Monday, May 23, 2011

Sreamin' Deal In Middleton

Saturday I was gong to mow my lawn and plant tomatoes along with a few other assorted vegetables. But instead I ended up showing a home in Middleton on 3 acres listed for, are you ready for this, $45,000! Yes, it is a manufactured home built in 1991, but it is on a permanent foundation with an attached 2 car garage. The ground does not have water rights but it is flat and very useable. In my opinion it is a screamin deal!  It is a HUD repo and initial bids are due this evening. So I will be writing up an offer for that buyer later today.  Before that though, I am off to write an offer for a cabin in Cascade, I working with an agent from that area since they are located in a different MLS area. It also is a bank repo, and appears to be a good value. It really is a great time to buy with the prices and interest rates both being so low!

Update: My folk's offer on the screamin deal was not accepted, so we know the successful bid was over $50,000. I will be interested to see when it closes how high it went.

Friday, May 20, 2011

Boise-Ada County, It's Getting Better All The Time!

April sales were 5,539 in Ada County, a decrease of 20% compared to April 2010.

However...April 2010 was the final push for the tax credit.  April 2010 sales were 59% ahead of 2009.

Year-to-date 2011 sales are within 3% of YTD 2010.

Historically, April sales increase by an average of just 5% over March.  This year is consistent with that as April sales are 3% higher than March 2011 sales.

Of our total sales in April… 56% were distressed….down 1% from March 2011. (Short sales 19% and REO’s 36%). Distressed sales continue to dominate the market...but do show some decrease in number.

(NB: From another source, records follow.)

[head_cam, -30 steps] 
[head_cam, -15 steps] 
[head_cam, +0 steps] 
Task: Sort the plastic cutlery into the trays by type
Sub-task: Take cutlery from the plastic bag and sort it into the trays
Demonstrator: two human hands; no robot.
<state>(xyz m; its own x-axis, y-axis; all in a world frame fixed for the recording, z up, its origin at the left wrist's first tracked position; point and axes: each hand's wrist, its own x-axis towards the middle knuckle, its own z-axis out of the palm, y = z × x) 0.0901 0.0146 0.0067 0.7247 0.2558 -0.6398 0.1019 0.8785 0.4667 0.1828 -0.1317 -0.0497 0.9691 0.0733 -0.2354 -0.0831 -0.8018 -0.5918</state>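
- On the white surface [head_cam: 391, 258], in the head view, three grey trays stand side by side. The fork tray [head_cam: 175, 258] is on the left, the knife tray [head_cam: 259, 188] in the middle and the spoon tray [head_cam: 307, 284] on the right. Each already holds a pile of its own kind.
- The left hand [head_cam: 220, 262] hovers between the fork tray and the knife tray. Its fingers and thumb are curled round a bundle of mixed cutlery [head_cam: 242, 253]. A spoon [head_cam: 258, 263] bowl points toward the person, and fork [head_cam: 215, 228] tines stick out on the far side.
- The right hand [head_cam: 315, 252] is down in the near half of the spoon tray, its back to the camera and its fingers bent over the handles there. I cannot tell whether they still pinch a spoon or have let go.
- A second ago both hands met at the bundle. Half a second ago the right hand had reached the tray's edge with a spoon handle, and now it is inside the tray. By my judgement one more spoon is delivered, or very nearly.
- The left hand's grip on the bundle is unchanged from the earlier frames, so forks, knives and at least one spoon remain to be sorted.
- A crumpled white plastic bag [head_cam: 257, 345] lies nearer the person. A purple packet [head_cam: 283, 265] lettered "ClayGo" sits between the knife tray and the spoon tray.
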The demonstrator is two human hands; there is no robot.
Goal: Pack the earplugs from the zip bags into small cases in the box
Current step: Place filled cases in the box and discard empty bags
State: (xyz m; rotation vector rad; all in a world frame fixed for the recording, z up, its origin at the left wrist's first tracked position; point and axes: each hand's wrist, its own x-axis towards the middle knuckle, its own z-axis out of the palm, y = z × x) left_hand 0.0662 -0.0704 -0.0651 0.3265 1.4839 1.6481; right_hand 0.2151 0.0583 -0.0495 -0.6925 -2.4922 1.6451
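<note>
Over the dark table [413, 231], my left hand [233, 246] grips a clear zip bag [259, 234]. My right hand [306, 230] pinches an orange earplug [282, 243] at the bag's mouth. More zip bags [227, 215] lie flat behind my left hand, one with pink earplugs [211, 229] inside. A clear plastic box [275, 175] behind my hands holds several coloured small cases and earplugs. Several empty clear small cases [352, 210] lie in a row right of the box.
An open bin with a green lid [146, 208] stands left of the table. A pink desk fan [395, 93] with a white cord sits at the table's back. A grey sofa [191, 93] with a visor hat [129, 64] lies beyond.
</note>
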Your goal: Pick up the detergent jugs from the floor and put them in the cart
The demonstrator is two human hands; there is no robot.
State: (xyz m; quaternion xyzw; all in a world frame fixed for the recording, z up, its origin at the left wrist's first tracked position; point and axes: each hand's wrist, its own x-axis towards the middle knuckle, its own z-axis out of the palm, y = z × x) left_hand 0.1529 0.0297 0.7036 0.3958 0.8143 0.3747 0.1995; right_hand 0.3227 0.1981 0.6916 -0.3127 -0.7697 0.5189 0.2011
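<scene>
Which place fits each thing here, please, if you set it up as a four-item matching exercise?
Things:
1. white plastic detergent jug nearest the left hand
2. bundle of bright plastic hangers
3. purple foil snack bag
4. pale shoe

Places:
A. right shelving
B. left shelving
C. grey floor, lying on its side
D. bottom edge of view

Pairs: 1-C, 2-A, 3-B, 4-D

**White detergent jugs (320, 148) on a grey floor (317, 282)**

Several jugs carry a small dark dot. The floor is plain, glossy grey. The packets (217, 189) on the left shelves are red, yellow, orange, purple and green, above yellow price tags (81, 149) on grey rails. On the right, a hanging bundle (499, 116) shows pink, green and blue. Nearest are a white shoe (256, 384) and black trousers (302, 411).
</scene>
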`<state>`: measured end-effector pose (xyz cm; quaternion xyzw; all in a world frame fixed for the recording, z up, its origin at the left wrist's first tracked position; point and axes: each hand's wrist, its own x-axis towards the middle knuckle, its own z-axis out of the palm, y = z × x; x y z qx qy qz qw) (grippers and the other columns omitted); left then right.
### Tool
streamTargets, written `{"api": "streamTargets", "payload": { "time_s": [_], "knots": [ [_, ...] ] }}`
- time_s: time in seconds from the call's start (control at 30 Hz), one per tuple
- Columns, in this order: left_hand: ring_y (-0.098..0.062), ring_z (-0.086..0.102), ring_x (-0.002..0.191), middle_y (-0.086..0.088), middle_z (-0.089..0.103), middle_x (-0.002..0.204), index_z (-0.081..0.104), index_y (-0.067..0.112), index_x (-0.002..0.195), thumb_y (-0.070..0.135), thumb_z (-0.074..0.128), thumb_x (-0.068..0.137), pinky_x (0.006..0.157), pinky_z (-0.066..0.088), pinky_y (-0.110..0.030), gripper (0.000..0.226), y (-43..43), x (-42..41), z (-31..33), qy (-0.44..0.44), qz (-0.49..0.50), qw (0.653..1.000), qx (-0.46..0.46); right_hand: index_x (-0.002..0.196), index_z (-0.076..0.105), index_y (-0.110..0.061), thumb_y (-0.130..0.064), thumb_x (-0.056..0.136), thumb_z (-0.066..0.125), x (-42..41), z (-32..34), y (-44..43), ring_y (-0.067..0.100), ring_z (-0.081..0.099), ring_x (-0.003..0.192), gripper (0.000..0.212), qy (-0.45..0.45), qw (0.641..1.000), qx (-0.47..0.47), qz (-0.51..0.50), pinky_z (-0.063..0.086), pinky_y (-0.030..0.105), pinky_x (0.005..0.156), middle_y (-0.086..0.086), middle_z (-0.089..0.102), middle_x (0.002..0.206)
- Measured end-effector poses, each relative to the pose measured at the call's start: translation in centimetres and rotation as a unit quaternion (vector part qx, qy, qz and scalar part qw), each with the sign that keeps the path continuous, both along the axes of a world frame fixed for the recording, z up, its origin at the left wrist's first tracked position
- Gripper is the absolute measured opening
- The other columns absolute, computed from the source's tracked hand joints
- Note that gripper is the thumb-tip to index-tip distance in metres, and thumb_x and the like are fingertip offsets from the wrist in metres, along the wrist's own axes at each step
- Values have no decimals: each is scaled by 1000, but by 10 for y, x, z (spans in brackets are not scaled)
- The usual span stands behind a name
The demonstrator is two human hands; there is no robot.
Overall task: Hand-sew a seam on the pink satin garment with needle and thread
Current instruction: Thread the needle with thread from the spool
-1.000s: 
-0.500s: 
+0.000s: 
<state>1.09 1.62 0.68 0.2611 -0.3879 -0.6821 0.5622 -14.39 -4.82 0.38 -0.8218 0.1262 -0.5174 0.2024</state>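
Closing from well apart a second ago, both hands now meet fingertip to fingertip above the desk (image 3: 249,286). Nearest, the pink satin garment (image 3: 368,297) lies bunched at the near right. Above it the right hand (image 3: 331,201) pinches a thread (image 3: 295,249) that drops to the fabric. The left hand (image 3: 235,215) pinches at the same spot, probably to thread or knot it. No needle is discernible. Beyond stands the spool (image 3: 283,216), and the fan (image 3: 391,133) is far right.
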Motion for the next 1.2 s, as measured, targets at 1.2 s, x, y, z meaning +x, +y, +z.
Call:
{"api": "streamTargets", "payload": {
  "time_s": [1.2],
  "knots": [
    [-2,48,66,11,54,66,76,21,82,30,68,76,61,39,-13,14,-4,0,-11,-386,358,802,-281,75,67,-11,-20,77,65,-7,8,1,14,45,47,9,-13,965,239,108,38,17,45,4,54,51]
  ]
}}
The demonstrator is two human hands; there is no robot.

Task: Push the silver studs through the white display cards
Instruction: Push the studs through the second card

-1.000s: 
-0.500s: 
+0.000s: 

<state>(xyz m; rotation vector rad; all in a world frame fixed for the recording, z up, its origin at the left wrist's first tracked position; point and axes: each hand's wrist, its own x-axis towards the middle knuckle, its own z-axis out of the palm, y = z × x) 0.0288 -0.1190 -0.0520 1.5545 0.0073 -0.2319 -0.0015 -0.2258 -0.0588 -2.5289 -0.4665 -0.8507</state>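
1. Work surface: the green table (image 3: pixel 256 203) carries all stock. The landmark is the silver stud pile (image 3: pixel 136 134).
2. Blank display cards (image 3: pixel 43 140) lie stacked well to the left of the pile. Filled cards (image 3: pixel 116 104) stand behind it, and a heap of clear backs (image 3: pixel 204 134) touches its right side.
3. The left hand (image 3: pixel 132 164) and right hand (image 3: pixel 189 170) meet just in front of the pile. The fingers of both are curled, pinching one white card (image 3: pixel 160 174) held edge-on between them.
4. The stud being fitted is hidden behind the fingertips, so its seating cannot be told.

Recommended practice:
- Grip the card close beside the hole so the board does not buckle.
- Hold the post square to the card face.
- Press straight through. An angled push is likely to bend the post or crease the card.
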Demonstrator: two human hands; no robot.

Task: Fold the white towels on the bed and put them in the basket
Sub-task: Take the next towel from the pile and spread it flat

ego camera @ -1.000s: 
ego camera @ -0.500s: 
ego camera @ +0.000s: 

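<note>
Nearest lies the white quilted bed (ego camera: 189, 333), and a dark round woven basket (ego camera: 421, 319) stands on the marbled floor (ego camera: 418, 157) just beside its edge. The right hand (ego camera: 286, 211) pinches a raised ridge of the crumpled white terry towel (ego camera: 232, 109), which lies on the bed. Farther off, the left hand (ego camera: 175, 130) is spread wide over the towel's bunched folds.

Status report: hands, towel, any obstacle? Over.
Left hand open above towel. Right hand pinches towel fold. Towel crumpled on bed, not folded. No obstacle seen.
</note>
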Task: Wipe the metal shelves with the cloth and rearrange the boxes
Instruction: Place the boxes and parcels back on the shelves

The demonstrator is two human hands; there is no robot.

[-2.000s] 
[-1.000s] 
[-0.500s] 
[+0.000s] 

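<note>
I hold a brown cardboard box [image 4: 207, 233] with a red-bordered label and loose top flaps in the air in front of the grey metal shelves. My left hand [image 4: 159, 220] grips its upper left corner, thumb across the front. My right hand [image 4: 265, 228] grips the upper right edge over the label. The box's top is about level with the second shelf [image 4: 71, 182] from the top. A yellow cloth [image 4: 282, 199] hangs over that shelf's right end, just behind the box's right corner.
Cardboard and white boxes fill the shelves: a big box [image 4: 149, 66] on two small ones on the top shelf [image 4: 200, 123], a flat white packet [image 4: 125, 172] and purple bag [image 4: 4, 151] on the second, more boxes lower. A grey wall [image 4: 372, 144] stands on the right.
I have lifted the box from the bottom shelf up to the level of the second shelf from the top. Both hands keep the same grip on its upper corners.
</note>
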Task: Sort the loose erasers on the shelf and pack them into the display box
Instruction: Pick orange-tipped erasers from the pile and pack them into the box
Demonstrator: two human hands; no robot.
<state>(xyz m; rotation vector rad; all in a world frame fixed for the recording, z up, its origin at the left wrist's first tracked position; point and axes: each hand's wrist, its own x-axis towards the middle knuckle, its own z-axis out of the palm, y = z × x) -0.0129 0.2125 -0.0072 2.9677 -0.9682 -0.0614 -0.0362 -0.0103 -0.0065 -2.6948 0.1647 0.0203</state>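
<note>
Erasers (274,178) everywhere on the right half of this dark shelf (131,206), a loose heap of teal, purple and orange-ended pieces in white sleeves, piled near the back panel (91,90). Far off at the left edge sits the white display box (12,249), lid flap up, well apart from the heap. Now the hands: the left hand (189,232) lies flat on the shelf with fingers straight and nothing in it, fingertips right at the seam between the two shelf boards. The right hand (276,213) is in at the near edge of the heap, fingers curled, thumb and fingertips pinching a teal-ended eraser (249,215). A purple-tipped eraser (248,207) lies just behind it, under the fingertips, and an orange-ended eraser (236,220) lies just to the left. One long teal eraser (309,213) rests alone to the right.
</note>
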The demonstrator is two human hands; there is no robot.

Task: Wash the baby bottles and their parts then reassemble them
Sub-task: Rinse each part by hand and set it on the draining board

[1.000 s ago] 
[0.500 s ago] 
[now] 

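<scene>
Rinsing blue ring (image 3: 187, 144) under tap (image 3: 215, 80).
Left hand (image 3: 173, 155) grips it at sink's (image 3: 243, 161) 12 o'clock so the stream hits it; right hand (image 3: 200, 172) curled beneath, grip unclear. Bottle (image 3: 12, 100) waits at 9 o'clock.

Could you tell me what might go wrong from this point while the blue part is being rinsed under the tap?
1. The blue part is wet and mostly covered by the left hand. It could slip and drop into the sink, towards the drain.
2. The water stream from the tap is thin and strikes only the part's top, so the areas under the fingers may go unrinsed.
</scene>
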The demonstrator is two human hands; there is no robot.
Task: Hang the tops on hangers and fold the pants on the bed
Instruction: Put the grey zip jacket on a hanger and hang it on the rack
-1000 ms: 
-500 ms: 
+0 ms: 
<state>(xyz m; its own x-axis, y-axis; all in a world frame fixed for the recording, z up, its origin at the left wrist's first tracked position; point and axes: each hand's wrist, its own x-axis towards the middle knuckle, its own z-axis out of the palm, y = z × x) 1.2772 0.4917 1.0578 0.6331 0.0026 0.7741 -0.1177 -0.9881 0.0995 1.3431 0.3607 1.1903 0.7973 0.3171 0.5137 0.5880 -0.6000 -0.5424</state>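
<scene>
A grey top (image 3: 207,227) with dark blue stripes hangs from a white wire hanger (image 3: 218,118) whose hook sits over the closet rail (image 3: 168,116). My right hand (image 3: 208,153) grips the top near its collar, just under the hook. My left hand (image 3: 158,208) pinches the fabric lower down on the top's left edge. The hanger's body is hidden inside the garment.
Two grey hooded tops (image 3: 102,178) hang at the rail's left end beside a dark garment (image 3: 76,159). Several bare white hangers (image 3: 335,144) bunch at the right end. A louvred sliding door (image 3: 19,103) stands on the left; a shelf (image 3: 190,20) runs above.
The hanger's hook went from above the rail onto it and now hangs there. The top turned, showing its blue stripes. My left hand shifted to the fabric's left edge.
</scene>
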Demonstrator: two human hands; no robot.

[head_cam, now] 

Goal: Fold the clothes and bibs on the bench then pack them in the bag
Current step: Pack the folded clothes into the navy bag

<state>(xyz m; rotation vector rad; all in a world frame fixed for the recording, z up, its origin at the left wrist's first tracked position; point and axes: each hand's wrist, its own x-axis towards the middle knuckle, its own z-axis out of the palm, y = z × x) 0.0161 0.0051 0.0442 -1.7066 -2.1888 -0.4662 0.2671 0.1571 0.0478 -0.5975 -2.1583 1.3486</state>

Pending sales at the end of April were 975; and increase of 5% from the end of March. This is four consecutive monthly increases. The percentage of pending sales in distress decreased 4% from March 2011 totaling 48% overall.  This is our second consecutive month’s decrease. This is the first time we’ve been below 50% in 10 months. In 2010, with the expiration of the tax credit, pending sales fell by 350 from April 30 to May 31. A test of our recovery will be the pending sales at the end of this month.

The number of houses available for sale at the end of April was 2,625; unchanged from March  26% less than last year at this time. Currently available inventory compares to February 2006.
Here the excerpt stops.